Mad Men is the new Sopranos
You know that one TV show that you should be watching but never have? That show that critics rave about and your friend swears by but you just haven’t found the time to check out?
For me, it was “Mad Men.”
But no longer! Inspired by Laura – the editor of this newspaper – I finally gave it a chance. Now I’m completely hooked.
I was unsurprised to discover that the creator of “Mad Men” – Matthew Weiner – used to write for “The Sopranos.”
“Mad Men” isn’t all about corporate advertising any more than “Sopranos” was all about the Mafia. Both programs are about relationships, love, and the entire human condition.
Like “The Sopranos,” “Mad Men” is a colorful, complex ensemble drama.
And like “Sopranos,” “Mad Men” is anchored by a wealthy, powerful, dynamic leading man. Jon Hamm’s Don Draper earns the admiration of male viewers and the hopeless crushes of female viewers.
He’s a man’s man. But he’s also a deeply flawed human being.
The show insightfully explores Don’s issues with identity, pride, anger, and infidelity. One of the key plot points of this season is the unraveling of his third marriage.
Human nature never changes. Human culture definitely does. “Mad Men” helps us understand our own 21st Century society by contrasting it with the 1960s.
The show reminds me of how grateful I should be that I grew up during an era where the sexes are equal in the workplace. I like having a female boss and I am proud that my wife makes more money than I do.
“Mad Men” shows us how different things were just a few generations ago. In a recent episode, the firm’s top young copywriter was forced to leave the company because she couldn’t put up with the unequal pay and marginalization anymore.
In the same episode, the company named a long-time employee as its first female partner. However, she was promoted as compensation for sleeping with an auto executive in order to land the Jaguar account. Yikes.
While women have been making enormous gains in dignity and respect in the American workplace, smokers have been experiencing similarly huge losses.
Nearly all of the “Mad Men” characters smoke in the office. Some just occasionally to deal with stress; some have a cigarette in their hand in every scene.
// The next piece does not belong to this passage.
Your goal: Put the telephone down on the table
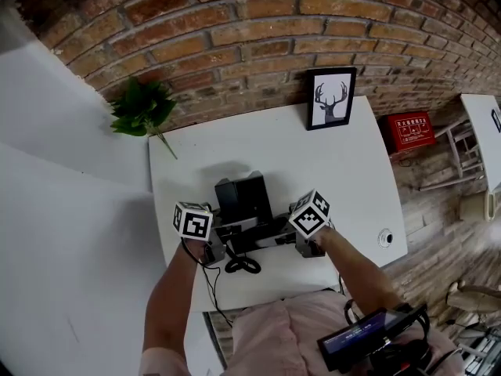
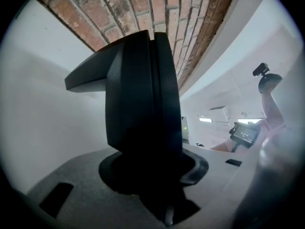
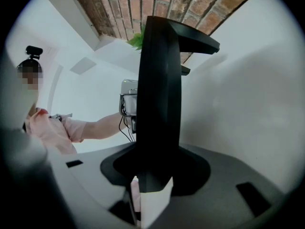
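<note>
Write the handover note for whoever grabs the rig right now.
Grips: left gripper shut on the telephone from its left, right gripper shut on it from its right.
Where: phone between both, over the front middle of the white table; its cord lies near the front edge.
Done: both grips set.
Left: can't tell whether the base touches the table yet. Lower it, then open both.
</note>
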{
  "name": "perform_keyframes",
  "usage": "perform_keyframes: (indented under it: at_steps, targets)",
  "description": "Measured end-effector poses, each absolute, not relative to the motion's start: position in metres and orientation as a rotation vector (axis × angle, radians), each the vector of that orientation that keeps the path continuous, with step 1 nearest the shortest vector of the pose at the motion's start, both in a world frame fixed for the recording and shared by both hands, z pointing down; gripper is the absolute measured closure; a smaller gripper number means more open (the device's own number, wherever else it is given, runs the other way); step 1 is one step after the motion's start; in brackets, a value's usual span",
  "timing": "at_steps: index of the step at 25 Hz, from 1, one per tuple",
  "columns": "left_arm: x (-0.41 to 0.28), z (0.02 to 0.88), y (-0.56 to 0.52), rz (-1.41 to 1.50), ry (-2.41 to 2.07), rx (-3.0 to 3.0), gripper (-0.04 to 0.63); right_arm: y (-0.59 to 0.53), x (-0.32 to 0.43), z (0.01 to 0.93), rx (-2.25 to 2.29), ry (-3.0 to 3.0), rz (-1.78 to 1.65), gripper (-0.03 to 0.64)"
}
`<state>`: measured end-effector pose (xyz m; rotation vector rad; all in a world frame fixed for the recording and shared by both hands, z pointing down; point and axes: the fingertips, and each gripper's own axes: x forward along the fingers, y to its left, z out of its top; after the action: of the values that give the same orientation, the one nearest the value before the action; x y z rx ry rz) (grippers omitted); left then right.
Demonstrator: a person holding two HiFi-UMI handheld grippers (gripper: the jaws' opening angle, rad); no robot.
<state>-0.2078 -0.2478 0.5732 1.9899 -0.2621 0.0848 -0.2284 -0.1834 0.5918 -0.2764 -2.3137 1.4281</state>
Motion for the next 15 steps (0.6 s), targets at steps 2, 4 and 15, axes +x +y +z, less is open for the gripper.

People in the 60s understood – like us – that smoking a pack a day is a bad habit and a serious health risk. But they also understood – unlike us – that merely being in the same room as a smoker is not a serious health risk and that it is impolite to make snide comments to a smoker’s face.
With all of the heavy smoking going on, I imagine that somebody on “Mad Men” is going to develop emphysema one of these days. And, unfortunately, it isn’t going to be weaselly, contemptible Pete Campbell. He’s the only one who doesn’t light up.
“Mad Men” is the best drama on TV and the best soap opera. It has the best writing and the best cinematography. It is all things to all people. But only if you watch it. Join us!